El consumo de alcohol, ampliamente naturalizado en contextos sociales, vuelve a quedar en el centro del debate tras nuevas advertencias de especialistas en nutrición. Según el experto en alimentación saludable Saúl Sánchez, ingerir bebidas alcohólicas luego de realizar actividad física puede reducir hasta en un 40% los beneficios del ejercicio, afectando directamente procesos clave como la recuperación muscular.
El dato surge de un análisis difundido en la revista Men’s Health, donde se detalla que el alcohol interfiere en la síntesis de proteínas musculares, un mecanismo esencial para reparar los tejidos tras el entrenamiento y favorecer el crecimiento muscular. Esta alteración impacta tanto en deportistas de alto rendimiento como en personas que realizan actividad física de manera recreativa.
La disminución en la síntesis proteica implica que el cuerpo no logra adaptarse de forma eficiente al estímulo del ejercicio, lo que se traduce en menor progreso físico, pérdida de fuerza y una recuperación más lenta. El efecto, además, es inmediato: se produce tras la ingesta de alcohol posterior al entrenamiento.

Más allá del impacto en el rendimiento físico, el consumo de alcohol también afecta otros aspectos fundamentales para la salud integral. Diversos estudios publicados en revistas científicas como The Lancet y Circulation coinciden en que no existe una dosis segura de alcohol.
Incluso ingestas bajas están asociadas a un mayor riesgo de enfermedades cardiovasculares, deterioro cognitivo y distintos tipos de cáncer.
En paralelo, el descanso nocturno se ve significativamente alterado. El alcohol reduce la fase REM del sueño clave para la recuperación física y mental y aumenta los despertares nocturnos, generando fatiga, menor energía y peor rendimiento al día siguiente. Este deterioro se acentúa cuando el consumo se vuelve habitual.

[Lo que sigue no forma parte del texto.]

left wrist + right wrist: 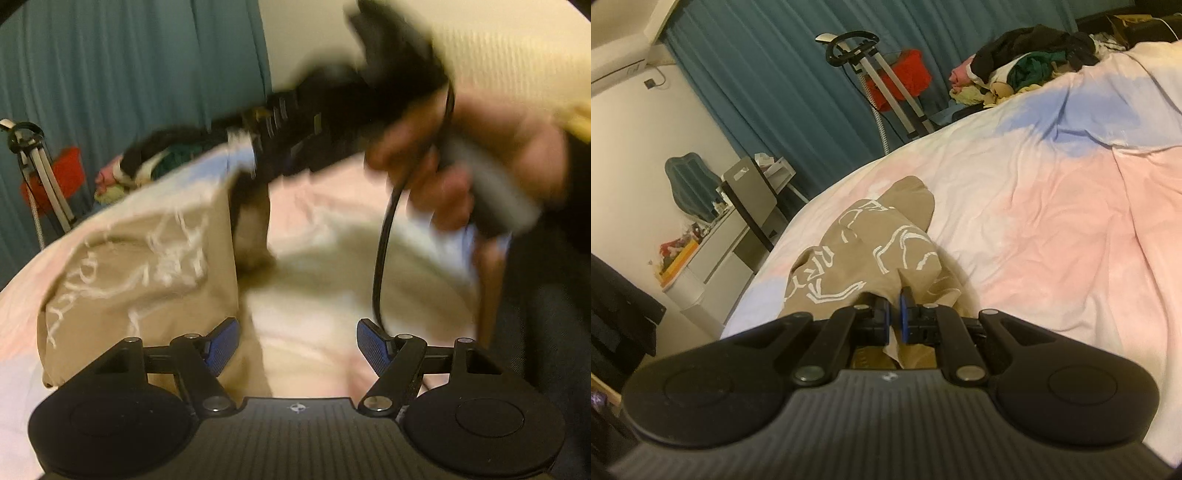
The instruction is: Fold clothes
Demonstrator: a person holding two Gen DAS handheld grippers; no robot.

Otro punto de alerta es el impacto en la salud mental. El consumo frecuente de alcohol está vinculado a un mayor riesgo de depresión, ansiedad y dificultades para sostener hábitos saludables. Además, puede derivar en dependencia, con consecuencias que trascienden lo individual y alcanzan ámbitos sociales, laborales y familiares.
A nivel global, el alcohol es responsable de aproximadamente el 5% de las muertes anuales, lo que equivale a cerca de 2,5 millones de fallecimientos. Este dato, respaldado por publicaciones como JAMA, evidencia la magnitud del problema y refuerza la recomendación de reducir o evitar su consumo.

En este contexto, los especialistas coinciden en que incorporar hábitos saludables no solo implica entrenar, sino también cuidar lo que sucede después. Evitar el alcohol, especialmente tras la actividad física, aparece como una decisión clave para potenciar resultados, mejorar la recuperación y preservar la salud a largo plazo.